» EXERCISE BRIEF:
Restate word for word the lines of the records below, starting at the line that contains "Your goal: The" and ending at the line that contains "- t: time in", with both of those lines included and nothing else.

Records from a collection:
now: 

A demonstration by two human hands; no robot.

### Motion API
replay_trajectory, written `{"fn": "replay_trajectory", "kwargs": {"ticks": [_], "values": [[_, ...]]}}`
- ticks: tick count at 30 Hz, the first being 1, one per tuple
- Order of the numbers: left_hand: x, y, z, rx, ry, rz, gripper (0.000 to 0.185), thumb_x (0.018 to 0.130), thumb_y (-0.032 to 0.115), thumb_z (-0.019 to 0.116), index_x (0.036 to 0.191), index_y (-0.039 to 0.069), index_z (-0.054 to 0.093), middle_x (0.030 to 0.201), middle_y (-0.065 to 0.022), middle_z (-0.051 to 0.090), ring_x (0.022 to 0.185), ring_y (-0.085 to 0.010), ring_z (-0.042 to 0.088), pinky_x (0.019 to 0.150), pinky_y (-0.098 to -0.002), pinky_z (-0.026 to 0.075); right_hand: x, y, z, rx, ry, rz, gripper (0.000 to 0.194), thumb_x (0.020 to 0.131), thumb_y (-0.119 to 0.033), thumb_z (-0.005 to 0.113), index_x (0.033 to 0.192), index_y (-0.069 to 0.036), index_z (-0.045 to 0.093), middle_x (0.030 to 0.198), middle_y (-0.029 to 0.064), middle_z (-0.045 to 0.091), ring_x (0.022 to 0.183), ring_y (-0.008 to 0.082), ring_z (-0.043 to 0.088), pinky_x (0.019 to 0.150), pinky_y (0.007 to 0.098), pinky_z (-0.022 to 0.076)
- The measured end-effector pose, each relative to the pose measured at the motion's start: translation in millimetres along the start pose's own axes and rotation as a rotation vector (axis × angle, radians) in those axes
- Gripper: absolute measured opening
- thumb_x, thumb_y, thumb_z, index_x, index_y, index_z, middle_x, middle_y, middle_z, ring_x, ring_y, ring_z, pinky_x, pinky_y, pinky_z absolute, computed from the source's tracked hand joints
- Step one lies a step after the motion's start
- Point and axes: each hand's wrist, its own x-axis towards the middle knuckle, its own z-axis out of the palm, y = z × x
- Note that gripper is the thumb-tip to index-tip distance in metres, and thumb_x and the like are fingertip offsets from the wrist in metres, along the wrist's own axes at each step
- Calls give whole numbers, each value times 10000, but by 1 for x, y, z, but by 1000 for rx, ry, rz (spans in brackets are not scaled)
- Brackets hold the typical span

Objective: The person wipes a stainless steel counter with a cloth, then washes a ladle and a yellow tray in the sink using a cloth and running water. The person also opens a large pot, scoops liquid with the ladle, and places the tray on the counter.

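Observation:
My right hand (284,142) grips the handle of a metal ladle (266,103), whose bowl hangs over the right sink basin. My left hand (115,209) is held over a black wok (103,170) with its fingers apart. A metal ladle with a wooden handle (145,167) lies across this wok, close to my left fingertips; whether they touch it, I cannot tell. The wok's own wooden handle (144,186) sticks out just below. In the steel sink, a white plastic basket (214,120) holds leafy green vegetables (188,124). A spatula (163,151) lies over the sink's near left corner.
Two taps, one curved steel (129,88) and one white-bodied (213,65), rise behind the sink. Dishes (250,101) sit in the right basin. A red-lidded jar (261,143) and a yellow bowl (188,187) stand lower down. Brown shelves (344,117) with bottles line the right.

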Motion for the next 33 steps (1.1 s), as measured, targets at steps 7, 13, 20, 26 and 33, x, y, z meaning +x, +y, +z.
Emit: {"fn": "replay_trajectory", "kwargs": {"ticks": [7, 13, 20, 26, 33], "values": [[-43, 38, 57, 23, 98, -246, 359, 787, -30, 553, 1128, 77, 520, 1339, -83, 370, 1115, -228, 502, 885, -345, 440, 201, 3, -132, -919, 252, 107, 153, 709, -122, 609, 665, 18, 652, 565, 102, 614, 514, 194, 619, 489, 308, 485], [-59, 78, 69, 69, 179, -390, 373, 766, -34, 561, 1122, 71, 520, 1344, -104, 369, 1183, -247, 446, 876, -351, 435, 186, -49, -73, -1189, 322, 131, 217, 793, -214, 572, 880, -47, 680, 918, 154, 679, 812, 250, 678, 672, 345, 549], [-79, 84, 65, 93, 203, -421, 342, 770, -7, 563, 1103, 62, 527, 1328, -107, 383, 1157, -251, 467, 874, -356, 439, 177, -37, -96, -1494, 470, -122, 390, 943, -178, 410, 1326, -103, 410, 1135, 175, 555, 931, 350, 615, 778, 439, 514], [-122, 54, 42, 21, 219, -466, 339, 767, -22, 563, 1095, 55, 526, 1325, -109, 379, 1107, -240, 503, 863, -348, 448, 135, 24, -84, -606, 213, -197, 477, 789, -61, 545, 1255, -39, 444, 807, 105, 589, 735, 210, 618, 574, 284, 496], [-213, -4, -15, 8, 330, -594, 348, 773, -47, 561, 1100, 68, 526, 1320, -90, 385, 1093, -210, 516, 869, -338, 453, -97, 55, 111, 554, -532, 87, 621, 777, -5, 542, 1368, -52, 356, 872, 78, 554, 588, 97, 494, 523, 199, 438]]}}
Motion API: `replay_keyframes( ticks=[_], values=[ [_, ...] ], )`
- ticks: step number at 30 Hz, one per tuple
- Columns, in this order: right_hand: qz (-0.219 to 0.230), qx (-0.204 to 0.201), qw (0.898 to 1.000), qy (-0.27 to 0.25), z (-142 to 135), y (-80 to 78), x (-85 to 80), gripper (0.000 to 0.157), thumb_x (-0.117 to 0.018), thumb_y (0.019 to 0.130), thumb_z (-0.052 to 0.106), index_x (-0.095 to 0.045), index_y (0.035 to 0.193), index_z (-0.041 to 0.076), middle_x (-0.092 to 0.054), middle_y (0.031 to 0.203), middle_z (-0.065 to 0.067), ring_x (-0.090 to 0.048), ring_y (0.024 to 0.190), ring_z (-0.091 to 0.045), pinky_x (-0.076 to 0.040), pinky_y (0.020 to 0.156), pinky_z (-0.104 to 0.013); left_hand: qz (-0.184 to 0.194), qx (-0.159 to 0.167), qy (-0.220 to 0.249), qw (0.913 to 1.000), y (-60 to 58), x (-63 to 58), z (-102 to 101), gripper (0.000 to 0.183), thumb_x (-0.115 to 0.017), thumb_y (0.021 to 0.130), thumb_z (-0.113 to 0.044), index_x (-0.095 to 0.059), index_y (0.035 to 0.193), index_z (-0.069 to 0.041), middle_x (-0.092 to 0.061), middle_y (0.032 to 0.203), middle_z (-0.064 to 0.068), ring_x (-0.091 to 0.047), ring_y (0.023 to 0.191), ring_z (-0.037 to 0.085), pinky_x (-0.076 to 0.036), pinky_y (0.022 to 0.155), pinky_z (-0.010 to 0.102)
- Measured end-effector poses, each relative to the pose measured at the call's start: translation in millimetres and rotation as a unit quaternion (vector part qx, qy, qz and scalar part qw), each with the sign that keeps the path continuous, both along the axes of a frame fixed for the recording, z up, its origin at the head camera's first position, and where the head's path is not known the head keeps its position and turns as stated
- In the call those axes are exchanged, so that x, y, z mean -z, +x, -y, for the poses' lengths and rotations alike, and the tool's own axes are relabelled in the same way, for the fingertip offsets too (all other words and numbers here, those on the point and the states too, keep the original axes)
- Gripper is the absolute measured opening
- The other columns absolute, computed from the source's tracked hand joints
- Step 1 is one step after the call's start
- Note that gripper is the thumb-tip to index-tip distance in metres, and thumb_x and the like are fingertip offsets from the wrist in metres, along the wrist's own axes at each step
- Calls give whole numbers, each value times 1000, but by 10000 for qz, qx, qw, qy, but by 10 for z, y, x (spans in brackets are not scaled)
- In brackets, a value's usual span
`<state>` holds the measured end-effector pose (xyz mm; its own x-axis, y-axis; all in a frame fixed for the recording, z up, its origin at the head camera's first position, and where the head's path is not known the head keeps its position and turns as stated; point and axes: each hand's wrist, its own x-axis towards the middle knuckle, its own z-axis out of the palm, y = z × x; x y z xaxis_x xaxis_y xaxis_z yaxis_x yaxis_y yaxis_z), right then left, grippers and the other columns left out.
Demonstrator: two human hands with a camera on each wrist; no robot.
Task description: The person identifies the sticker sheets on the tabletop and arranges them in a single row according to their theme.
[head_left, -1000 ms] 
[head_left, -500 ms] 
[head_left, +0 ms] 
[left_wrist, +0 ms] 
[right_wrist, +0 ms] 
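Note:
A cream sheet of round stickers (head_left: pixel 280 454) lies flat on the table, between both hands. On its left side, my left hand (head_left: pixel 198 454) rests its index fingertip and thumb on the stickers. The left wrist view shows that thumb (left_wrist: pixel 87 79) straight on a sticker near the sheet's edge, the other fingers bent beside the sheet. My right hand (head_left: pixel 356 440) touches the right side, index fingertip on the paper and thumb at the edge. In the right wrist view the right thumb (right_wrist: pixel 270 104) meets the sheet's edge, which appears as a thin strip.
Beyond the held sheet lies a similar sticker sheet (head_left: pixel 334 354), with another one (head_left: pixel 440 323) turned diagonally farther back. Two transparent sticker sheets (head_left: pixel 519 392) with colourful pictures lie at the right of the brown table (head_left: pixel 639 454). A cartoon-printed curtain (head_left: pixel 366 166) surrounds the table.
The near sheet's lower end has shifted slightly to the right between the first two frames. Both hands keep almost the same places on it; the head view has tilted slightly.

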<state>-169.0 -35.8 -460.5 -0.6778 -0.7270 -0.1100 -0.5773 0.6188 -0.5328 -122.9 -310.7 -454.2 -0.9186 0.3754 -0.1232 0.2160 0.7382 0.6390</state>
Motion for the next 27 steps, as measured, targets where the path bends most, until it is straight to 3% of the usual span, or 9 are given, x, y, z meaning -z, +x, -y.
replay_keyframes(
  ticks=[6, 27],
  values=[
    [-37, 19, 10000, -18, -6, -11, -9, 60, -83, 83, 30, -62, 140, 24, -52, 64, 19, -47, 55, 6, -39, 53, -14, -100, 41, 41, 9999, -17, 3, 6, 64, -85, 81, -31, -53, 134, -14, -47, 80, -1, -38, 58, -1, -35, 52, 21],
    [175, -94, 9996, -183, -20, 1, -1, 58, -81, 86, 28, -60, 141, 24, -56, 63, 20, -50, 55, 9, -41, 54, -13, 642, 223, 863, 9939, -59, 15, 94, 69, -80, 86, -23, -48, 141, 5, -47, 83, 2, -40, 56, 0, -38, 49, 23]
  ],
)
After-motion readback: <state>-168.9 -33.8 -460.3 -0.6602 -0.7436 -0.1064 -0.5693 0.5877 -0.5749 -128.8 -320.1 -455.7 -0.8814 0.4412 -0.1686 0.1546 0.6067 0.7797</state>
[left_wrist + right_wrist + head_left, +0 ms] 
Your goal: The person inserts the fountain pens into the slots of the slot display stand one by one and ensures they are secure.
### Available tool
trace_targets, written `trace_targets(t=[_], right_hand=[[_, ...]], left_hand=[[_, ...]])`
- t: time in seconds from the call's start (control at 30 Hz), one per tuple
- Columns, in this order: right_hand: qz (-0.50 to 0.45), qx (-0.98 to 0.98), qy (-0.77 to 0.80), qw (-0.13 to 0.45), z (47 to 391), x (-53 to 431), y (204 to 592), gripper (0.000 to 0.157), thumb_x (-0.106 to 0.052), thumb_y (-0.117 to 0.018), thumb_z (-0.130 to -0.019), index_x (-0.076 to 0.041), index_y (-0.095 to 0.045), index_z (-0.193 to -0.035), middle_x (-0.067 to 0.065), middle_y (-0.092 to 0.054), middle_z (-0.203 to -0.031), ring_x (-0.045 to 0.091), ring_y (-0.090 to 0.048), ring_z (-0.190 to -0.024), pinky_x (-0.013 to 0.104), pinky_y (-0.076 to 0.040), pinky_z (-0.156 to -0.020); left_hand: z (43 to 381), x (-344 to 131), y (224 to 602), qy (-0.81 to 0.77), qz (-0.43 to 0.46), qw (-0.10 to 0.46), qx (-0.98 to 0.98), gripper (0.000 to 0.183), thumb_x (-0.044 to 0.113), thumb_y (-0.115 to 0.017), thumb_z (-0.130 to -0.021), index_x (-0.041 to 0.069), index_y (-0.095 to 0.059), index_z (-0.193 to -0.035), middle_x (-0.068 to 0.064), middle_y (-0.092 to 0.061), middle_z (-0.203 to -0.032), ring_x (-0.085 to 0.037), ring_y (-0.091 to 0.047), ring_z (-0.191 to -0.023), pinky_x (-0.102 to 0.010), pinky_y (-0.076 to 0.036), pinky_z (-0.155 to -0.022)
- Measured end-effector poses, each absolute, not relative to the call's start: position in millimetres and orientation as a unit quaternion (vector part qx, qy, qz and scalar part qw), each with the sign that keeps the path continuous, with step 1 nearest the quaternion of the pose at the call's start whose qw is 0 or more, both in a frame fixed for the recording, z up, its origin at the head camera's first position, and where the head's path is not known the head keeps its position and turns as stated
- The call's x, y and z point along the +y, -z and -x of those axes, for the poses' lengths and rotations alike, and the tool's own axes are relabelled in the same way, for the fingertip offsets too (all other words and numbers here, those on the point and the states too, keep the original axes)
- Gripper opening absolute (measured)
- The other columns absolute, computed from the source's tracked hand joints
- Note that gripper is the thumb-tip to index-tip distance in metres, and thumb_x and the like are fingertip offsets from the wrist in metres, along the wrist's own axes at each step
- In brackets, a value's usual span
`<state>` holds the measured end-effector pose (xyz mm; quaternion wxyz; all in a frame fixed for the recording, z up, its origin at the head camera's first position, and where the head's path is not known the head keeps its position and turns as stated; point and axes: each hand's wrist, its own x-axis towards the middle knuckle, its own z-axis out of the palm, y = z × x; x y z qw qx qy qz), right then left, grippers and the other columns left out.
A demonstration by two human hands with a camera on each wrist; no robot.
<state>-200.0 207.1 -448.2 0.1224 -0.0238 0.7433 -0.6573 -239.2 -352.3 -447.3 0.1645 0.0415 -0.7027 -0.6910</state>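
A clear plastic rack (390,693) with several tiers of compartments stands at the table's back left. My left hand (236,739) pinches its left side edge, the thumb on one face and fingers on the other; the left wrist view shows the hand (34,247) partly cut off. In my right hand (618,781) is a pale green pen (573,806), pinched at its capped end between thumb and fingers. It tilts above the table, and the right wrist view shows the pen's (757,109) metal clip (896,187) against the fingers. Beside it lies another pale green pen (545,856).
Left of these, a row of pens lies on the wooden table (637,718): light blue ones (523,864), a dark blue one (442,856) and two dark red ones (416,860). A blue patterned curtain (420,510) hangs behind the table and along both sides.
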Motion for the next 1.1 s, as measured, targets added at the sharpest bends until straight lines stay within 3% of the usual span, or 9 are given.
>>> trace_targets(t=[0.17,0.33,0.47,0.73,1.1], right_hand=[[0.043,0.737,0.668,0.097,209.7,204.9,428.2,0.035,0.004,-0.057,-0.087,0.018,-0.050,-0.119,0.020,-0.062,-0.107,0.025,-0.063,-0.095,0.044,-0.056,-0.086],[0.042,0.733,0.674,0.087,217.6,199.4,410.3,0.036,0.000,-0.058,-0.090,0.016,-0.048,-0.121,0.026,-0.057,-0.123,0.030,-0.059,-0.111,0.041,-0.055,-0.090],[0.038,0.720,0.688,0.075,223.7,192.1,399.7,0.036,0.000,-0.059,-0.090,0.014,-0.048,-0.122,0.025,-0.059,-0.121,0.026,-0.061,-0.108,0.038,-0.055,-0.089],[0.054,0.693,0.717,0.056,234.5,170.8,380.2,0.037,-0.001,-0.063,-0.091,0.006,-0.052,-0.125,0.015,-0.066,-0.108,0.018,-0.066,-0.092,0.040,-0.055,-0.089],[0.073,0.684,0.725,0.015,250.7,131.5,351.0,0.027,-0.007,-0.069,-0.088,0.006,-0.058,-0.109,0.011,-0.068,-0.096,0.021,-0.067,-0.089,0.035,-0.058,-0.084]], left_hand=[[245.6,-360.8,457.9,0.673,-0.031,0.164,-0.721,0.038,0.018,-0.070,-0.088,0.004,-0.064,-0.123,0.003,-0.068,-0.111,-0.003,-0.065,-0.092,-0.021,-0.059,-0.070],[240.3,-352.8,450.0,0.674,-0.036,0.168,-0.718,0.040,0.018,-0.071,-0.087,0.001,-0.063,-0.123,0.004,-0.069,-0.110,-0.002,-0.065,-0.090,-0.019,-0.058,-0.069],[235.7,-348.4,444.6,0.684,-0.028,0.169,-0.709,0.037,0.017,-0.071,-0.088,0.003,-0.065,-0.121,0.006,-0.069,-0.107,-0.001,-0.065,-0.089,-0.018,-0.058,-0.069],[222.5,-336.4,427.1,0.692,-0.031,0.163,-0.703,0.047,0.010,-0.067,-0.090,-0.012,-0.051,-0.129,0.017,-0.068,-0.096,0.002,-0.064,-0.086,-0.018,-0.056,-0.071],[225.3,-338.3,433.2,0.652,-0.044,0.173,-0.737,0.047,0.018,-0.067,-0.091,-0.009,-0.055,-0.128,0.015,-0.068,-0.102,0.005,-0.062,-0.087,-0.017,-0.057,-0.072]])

» RESULT OF THE EXERCISE:
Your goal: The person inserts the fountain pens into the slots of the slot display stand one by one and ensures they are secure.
### Available tool
trace_targets, written `trace_targets(t=[_], right_hand=[[_, ...]], left_hand=[[_, ...]])`
- t: time in seconds from the call's start (control at 30 Hz), one per tuple

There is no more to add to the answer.